Debe observarse que algo parecido se había visto ya en lo que fue llamado el Dieciocho de las Ánimas de los tiempos de Diego Portales, que se celebraba en las puertas del Cementerio General de Recoleta a principios de cada noviembre, con fondas, toldos, cocinerías, grupos de músicos, mucha cueca y tonadas. Estas eran, pues, las formas heredadas y aprendidas desde las chinganas coloniales y las primeras fondas republicanas, con usos y preferencias que irían quedando relegados solamente a las Fiestas Patrias con el correr de los años.

Por supuesto, la remolienda pascuera no pasaba sin seguir generando protestas y reclamos en las páginas de la prensa. Existió incluso una campaña del diario “El Mercurio” que, de acuerdo a Salinas, desembocó en la prohibición de las concurridas chinganas de las recovas, los cantos y los bailes después de la medianoche, en la Navidad de 1892. Sin embargo, era un esfuerzo sin rumbo el tratar de contener las alegrías de la ciudadanía como principal motor activo en la fiesta, por mucho que quisiera recuperarse el sentido religioso original de ella con la efectiva proscripción de las Bullangas de Navidad y otras manifestaciones parecidas.

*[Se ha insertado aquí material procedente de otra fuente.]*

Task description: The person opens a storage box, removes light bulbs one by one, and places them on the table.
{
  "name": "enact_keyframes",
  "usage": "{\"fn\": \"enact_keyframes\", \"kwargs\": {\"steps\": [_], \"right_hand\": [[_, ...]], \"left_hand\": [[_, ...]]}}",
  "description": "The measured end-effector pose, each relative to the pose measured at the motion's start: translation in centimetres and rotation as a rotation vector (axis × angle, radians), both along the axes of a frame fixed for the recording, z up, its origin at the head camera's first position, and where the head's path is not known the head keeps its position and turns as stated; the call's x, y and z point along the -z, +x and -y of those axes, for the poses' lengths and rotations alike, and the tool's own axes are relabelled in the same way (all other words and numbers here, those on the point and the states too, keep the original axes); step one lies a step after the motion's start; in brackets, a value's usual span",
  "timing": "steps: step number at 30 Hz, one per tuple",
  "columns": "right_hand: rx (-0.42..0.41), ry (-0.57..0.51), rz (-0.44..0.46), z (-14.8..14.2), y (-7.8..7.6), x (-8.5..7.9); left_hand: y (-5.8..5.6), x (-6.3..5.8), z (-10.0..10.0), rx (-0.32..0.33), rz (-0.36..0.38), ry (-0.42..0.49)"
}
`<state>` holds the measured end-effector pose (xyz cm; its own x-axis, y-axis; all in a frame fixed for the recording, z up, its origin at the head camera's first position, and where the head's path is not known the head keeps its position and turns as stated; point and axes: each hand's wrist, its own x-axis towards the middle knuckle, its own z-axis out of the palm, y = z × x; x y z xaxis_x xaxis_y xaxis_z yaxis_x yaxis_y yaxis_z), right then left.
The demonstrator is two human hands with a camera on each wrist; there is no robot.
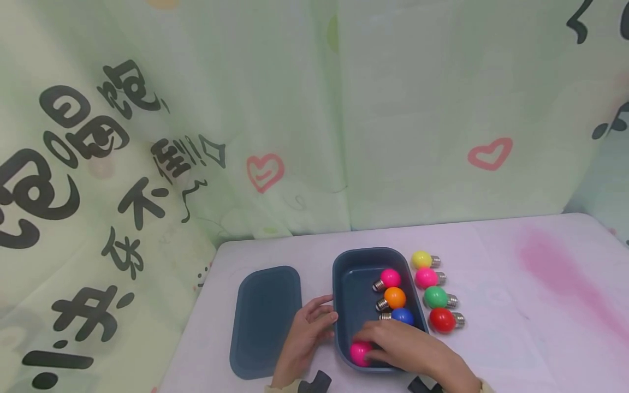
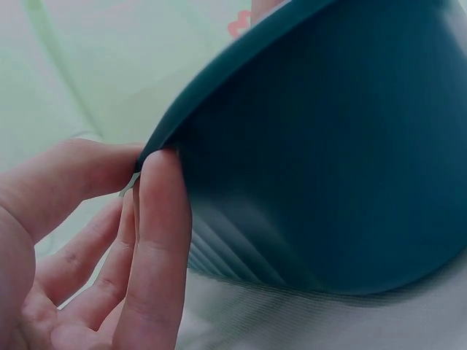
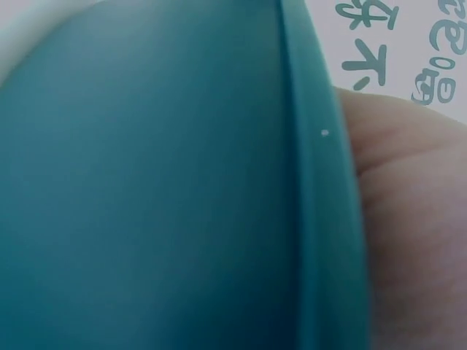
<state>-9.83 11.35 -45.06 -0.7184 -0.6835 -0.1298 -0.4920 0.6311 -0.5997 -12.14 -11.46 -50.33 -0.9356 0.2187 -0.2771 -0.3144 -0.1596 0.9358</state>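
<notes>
In the head view a dark blue-grey plastic box (image 1: 352,295) stands on the table. My left hand (image 1: 306,330) is at its left side; the left wrist view shows thumb and fingers pinching the box rim (image 2: 211,73). Inside the near end, my right hand (image 1: 400,345) holds a pink light bulb (image 1: 360,353) with its fingers. The bulb's base is hidden by that hand. Beyond it in the box lie a blue bulb (image 1: 403,315), partly covered, an orange bulb (image 1: 395,298) and another pink bulb (image 1: 390,278). The box's wall (image 3: 146,175) fills most of the right wrist view.
Right of the box, a column of loose bulbs lies on the table: yellow (image 1: 421,259), pink (image 1: 426,278), green (image 1: 435,297) and red (image 1: 442,320). A flat blue-grey lid (image 1: 265,316) lies to the left. Behind the table hangs a printed curtain (image 1: 393,120).
</notes>
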Motion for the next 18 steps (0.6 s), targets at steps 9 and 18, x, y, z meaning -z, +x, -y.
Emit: {"fn": "enact_keyframes", "kwargs": {"steps": [9,18], "right_hand": [[0.004,0.013,-0.006,-0.1,0.1,-0.7],[0.001,0.024,-0.048,-0.5,0.5,-1.3]], "left_hand": [[-0.2,0.0,-0.2,-0.007,0.006,-0.022],[-0.2,0.2,-0.2,-0.014,0.007,-0.030]]}}
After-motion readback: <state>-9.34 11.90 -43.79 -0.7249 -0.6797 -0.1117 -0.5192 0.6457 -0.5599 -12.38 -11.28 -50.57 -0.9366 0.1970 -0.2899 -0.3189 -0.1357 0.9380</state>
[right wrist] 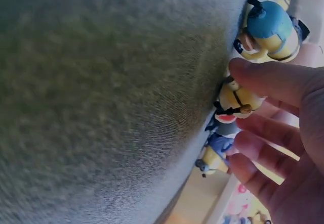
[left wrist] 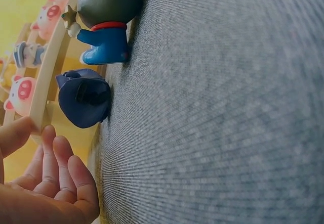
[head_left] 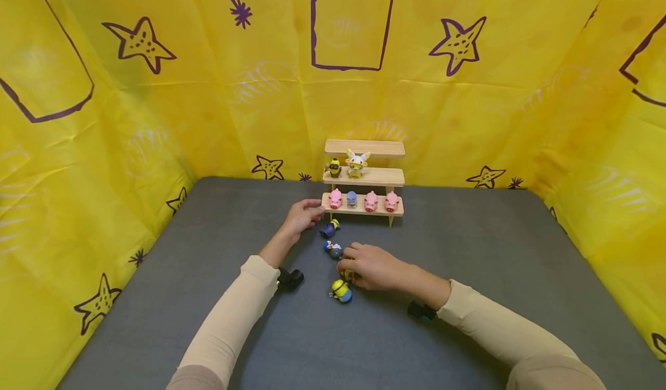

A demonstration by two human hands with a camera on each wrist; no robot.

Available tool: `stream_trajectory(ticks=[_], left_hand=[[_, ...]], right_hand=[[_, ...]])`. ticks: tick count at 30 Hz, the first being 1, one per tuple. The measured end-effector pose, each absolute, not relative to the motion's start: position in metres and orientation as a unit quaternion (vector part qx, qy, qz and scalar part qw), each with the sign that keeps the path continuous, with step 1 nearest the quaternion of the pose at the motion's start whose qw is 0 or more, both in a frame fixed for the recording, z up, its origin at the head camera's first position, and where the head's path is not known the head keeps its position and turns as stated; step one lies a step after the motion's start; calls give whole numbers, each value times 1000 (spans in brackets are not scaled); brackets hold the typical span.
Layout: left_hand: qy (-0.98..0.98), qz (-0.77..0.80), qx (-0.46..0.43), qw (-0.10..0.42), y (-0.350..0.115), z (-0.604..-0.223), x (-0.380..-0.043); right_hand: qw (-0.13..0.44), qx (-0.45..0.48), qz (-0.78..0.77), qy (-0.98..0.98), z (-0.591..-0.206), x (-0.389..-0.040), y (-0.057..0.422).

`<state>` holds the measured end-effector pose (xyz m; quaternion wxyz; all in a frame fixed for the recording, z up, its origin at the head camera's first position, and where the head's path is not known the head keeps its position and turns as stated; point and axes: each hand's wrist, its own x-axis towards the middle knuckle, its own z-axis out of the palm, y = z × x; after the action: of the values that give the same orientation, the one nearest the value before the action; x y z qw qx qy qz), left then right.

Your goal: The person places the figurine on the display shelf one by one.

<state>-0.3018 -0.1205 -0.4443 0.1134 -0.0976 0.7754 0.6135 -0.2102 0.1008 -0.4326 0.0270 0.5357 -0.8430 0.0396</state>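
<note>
At the left end of a three-tier wooden display shelf [head_left: 382, 176], my left hand [head_left: 300, 216] pinches the corner of the lowest board between thumb and index finger. My right hand [head_left: 376, 266] reaches down over a yellow Minion figurine [right wrist: 240, 100] lying on the table, thumb on one side and fingers on the other. Nearer me lies another Minion figurine [head_left: 341, 292] in blue overalls. Beyond the right fingertips lies a figurine with a grey head and blue body [left wrist: 106, 42]. A figurine in purple-blue [head_left: 329, 230] lies just before the shelf, its dark underside facing the left wrist camera.
Pink pig figurines [head_left: 370, 201] and a small blue figurine [head_left: 351, 199] stand on the lowest board. The middle board bears a Minion figurine [head_left: 334, 168] and a white-and-yellow eared figurine [head_left: 356, 163]. Yellow patterned cloth [head_left: 270, 112] surrounds the grey table [head_left: 458, 245].
</note>
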Motion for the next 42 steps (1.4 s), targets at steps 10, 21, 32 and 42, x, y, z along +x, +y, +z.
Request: stream_trajectory(ticks=[10,21,32,42], left_hand=[[773,616,-97,113,-121,-442,-300],[774,617,-92,108,-121,-445,-302],[776,614,-98,103,-120,-447,-303],[775,615,-100,106,-120,-446,-302]], right_hand=[[29,513,96,-853,-433,-212,104],[44,482,161,-860,-437,-214,107],[33,450,226,-863,-435,-220,113],[-14,389,342,-855,-421,-230,122]])
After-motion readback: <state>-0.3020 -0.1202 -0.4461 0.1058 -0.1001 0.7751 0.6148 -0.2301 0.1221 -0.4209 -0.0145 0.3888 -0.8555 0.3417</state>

Finalmente, cabe comentar que la descrita relación de la identidad navideña con un espíritu franciscano y animalista en Chile fue reafirmada muchos años después, en la Navidad de 1964. Fue en los jardines de la Iglesia del Patronato de San Antonio de Padua, en calle Carmen 1553 de Santiago: respondiendo al llamado del joven padre Hernán Álvarez Carmona, cientos de personas llegaron con sus animales el 25 de diciembre para recibir la bendición del Día de Pascua, realizada por primera vez en el país. Aparecieron allí perros, gatos, aves de corral, aves de jaula, tortugas y hasta monos amaestrados, recibiendo la Oración por los Animales como premio a “su presencia amiga y leal”, según palabras de Álvarez para la ocasión. El acto había sido preparado por la Sociedad Protectora de Animales Benjamín Vicuña Mackenna, que celebraba también sus 58 años.